**Task:** Beginning with the first line of the material, set down each line exactly as written, up to and including the line with "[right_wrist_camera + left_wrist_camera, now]".

**Data block:**
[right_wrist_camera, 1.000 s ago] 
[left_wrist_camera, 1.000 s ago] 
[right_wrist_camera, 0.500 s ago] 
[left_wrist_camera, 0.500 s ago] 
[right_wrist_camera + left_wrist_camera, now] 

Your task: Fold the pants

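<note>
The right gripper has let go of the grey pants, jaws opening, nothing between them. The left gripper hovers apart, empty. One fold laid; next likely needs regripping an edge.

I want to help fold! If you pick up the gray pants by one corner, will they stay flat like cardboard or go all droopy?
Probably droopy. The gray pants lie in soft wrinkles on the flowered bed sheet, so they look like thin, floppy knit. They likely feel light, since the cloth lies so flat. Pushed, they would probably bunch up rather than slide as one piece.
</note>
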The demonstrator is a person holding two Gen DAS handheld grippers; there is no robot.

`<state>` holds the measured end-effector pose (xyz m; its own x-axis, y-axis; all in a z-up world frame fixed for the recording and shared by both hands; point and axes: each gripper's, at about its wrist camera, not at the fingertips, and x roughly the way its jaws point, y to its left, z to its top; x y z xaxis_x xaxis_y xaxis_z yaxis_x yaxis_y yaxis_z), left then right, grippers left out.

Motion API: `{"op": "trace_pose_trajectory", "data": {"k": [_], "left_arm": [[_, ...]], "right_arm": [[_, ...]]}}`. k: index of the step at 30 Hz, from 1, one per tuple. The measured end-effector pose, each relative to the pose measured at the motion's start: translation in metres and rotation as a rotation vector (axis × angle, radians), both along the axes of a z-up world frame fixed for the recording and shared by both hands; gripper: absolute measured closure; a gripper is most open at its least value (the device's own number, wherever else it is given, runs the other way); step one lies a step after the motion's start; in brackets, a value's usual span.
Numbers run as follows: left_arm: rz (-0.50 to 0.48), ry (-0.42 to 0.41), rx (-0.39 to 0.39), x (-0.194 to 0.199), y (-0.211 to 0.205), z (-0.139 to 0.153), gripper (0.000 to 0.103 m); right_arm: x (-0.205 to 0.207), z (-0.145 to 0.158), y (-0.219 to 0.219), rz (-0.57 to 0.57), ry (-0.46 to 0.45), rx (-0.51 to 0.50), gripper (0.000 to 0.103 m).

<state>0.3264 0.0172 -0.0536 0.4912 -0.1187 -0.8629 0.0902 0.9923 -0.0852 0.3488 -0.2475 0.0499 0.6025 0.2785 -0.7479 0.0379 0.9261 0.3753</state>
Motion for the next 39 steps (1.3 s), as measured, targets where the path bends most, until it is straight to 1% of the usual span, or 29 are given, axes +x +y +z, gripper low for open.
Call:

**Output:**
[right_wrist_camera, 1.000 s ago] 
[left_wrist_camera, 1.000 s ago] 
[right_wrist_camera, 0.500 s ago] 
[left_wrist_camera, 0.500 s ago] 
[right_wrist_camera + left_wrist_camera, now] 

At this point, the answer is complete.